1. Mars: Nagin Cox is a spacecraft engineer at NASA's Jet Propulsion Laboratory. She currently works on the team that manages the United States rovers on Mars. In a recent Ted Talk,  she mentioned some of the challenges of working on Mars. A Martian day is 40 minutes longer than a day on Earth. Hence, a year on Mars lasts 1.88 Earth years. Like our planet, Mars has seasons because of its tilt upon its axis. The Southern hemisphere points away from the sun when the Earth is farthest from it, causing colder winters and hotter summers than those in the Northern hemisphere. If we lived in the Northern part, we would experience seven months of spring, six months of summer, five months of fall, and four months of Winter. The Martian average temperature is minus 80 degrees  Fahrenheit, but it fluctuates from -195 F to 68 F in the summer. The climate variations cause massive dust storms that may last a few days. Gravity on Mars is just 38% of Earth's, making it harder to run or make fast movements.

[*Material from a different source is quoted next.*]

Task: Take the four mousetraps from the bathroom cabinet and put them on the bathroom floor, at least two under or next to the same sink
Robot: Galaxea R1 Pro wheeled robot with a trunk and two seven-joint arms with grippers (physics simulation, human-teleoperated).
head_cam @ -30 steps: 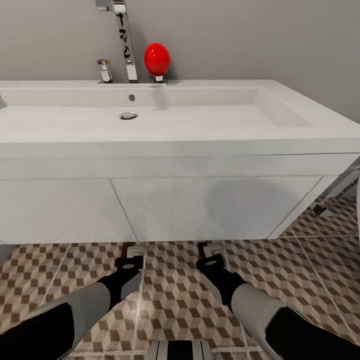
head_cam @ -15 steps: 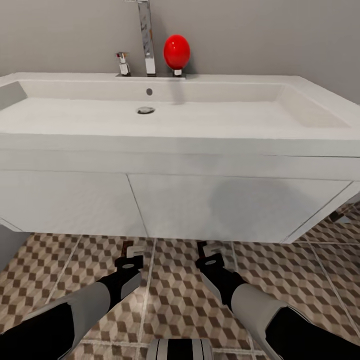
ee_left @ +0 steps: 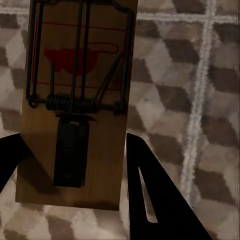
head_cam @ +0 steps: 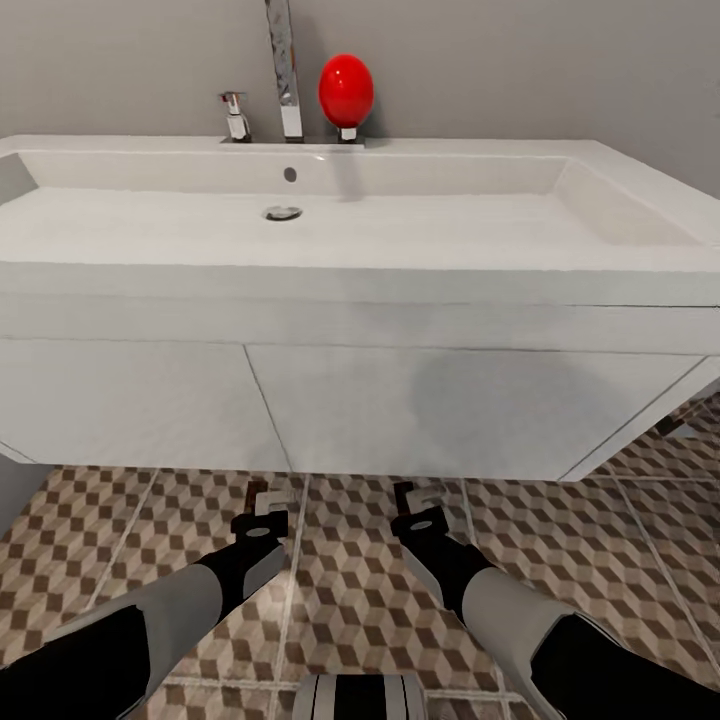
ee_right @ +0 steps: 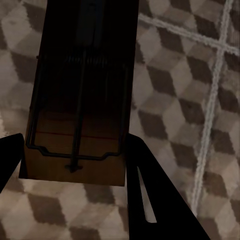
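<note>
1. Arms reach forward and down from the lower corners of the head view, side by side, forearms angled slightly inward toward the foot of the vanity.
2. Left gripper [head_cam: 257, 497] sits low over the bathroom floor [head_cam: 350, 600], just short of the vanity's lower edge, with a small brown slab between its fingers.
3. In the left wrist view that slab is a mousetrap [ee_left: 75, 100]: a brown wooden board with a wire spring, a bar and a red printed mark. The dark fingers [ee_left: 150, 200] press on its two long edges, so the left gripper [ee_left: 72, 165] is clamped on it, above the cube-patterned tiles [ee_left: 200, 75].
4. Right gripper [head_cam: 408, 497] is held at about the same height and reach as the left, well apart from it, and also near the vanity's bottom edge.
5. In the right wrist view a second mousetrap [ee_right: 82, 100], darker in shadow, lies between the fingers [ee_right: 150, 200], with its wire frame toward the camera; the right gripper [ee_right: 72, 160] is clamped on its sides, over the floor tiles [ee_right: 200, 100].
6. Sink [head_cam: 350, 230] spans the head view above both arms: a wide white trough with a chrome tap [head_cam: 283, 70] at its back edge, a red egg-shaped object [head_cam: 346, 90] just beside the tap, and the white two-door vanity front [head_cam: 400, 400] beneath.
7. Whether either trap touches the floor cannot be told.
</note>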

2. Venus: First, let's not forget that Venus is the hottest planet in the solar system, and it is known for its dangerous conditions for human life. Assuming that technology would help us prepare to overcome the hazards, let's analyze what life would be like. A day in Venus lasts a little under 6000 hours, so if you sleep for 8 hours, you would have only used 0.1% of your day. The sun rises once every 177 Earth Days, meaning you would only enjoy two sunrises per year. But that's not all, the sun rises in the West and sets in the East, and there are enormous active volcanoes. Venus is hot enough to melt lead! The pressure is 92 stronger than on Earth, causing a sensation of being over a half-mile deep in the ocean. The weather forecast would be 870 F all year long because of its proximity to the sun and the greenhouse effect caused by dense clouds of carbon dioxide.

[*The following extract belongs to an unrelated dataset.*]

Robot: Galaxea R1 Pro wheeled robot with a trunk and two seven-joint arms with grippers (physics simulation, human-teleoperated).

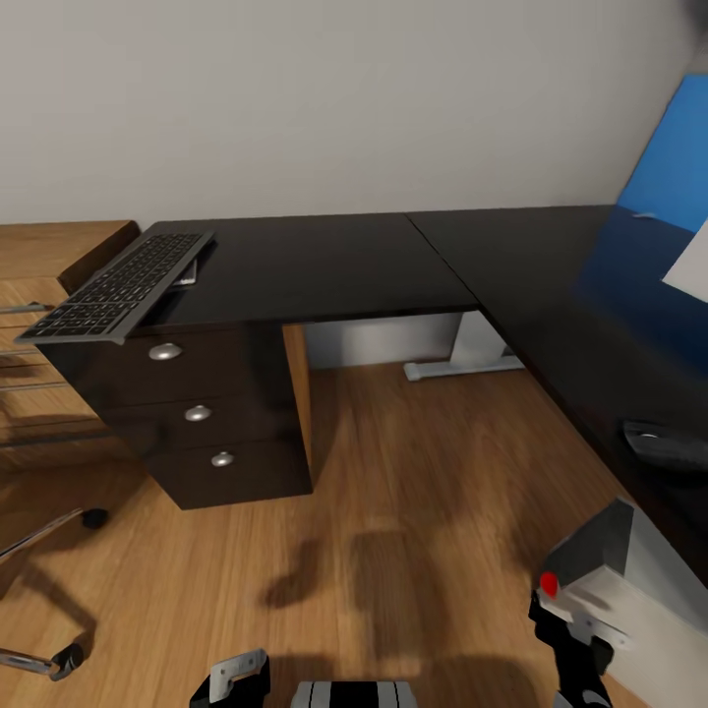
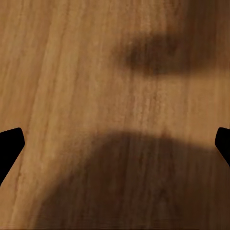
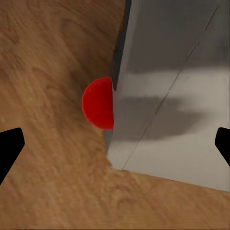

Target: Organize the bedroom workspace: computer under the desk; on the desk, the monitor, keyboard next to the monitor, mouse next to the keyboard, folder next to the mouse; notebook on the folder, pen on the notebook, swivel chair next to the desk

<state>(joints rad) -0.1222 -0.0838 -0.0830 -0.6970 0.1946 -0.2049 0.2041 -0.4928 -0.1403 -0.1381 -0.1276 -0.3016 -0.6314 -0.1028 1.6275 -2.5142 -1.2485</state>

3. The Earth's Moon: The Earth's moon was formed billions of years ago from the debris created in the collision between the Earth and another Planet-like body. Assuming that we had the technology to overcome the dangers of the moon, let's look at what life would be like. A day would last 600 hours, and days are dark because there is no atmosphere to scatter the sun's light. When the sun rises, the temperature escalates to 250 F, and there is a beautiful view of Earth. There are large craters and mountains. Gravity is only one-sixth of the Earth's, and you would frequently be bombarded by small meteor particles because there is no protective atmosphere to prevent this. Did you know that the moon faces moonquakes? They are similar to moderate Earthquakes and won't destroy your home but will make you feel sick since they can last up to a full hour!